Data section:
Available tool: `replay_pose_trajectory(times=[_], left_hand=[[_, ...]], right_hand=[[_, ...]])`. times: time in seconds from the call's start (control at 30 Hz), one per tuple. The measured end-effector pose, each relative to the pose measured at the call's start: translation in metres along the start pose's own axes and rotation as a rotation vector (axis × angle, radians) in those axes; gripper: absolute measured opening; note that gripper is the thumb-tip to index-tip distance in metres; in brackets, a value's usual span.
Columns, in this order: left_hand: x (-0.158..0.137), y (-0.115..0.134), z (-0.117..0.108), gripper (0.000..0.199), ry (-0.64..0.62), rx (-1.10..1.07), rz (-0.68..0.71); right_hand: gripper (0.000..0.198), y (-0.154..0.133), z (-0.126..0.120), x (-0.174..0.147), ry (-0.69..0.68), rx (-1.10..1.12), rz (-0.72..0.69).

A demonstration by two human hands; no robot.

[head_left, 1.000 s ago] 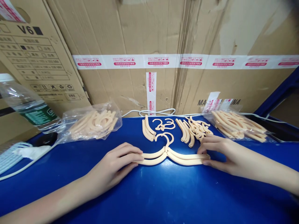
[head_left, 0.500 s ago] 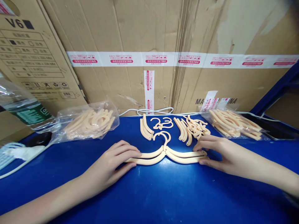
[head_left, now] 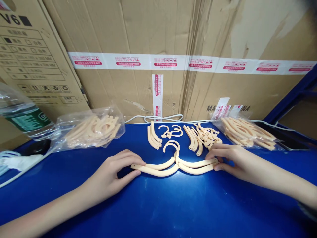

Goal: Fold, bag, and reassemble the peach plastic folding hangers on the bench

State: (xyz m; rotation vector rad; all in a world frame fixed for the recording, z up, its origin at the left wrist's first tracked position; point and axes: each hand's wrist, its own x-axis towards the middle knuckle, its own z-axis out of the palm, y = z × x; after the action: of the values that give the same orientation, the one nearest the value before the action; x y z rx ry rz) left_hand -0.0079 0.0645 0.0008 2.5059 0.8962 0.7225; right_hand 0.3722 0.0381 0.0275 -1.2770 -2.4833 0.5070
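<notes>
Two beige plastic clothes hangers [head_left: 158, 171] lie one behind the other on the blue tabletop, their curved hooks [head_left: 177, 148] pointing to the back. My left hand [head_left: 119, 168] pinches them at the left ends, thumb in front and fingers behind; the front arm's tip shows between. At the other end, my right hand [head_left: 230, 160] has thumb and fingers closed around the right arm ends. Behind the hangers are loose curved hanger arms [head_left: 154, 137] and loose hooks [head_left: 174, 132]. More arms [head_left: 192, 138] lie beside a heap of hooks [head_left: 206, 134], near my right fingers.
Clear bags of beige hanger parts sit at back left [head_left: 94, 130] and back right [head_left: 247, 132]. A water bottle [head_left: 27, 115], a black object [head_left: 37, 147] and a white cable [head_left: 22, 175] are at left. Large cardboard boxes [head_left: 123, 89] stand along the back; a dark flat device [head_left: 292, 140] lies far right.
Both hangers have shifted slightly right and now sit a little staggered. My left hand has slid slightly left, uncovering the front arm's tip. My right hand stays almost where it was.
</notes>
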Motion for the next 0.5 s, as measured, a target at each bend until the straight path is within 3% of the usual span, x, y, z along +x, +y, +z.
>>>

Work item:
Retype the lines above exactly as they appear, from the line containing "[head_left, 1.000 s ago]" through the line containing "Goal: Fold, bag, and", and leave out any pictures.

Problem solution:
[head_left, 1.000 s ago] 
[head_left, 0.500 s ago] 
[head_left, now] 

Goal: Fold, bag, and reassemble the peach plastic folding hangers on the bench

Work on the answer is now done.